The activity underscored the heightened political anxiety over gas prices.

Lawmakers are scrambling to respond to the high prices — from staging news conferences at gas stations to introducing bills with names like the Consumer Relief for Pain at the Pump Act — even if there is little they can do to provide immediate relief. They also are eager to highlight their parties’ differences over energy policy and provide fodder for 2012 campaign ads.

At the Senate hearing, Sen.
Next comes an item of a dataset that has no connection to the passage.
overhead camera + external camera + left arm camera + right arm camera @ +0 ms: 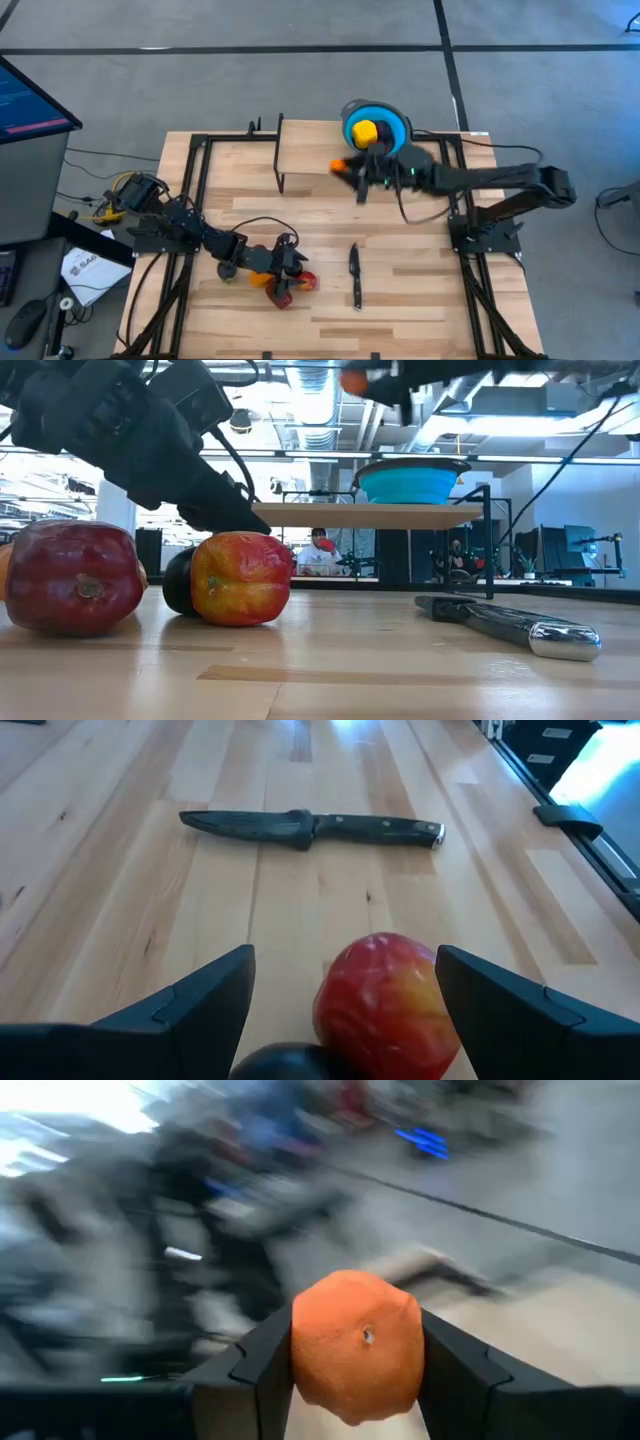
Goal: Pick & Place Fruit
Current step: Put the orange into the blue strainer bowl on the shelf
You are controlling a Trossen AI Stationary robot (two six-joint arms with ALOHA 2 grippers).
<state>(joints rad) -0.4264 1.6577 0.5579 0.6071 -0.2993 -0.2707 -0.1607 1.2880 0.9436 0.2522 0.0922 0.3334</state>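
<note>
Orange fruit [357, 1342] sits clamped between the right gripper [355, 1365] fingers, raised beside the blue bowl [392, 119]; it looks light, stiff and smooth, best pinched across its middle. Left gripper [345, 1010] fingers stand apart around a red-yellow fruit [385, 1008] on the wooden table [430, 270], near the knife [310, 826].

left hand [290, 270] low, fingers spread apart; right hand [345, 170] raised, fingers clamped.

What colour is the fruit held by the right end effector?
Orange, clearest in the right wrist view.
</note>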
John D. Rockefeller IV (D-W.Va.), great-grandson of Standard Oil’s founder, accused the oil executives of being “deeply, profoundly out of touch” with ordinary Americans, unwilling to engage in the shared sacrifices that loom as Congress considers deep spending cuts.
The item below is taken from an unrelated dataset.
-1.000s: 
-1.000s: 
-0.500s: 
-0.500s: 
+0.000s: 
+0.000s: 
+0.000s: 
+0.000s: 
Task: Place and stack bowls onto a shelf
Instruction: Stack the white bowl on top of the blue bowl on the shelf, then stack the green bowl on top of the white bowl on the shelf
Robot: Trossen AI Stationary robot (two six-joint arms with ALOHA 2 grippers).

Chevron Chief Executive John Watson, sharing the hot seat with executives from Exxon Mobil, Shell, ConocoPhillips and BP America, told senators, “Don’t punish our industry for doing its job well.”

The oilmen, a familiar sight at congressional grillings when gas prices move upward, argued that scaling back their tax breaks would unfairly single out their industry, hamper their ability to pursue new energy supplies and put jobs at risk.

The Senate could vote as early as next week on a proposal to scale back, over a decade, $21 billion in tax breaks to the five major oil companies. Democrats have proposed steering the savings into reducing the federal deficit, an effort aimed at winning the support of budget-minded Republicans.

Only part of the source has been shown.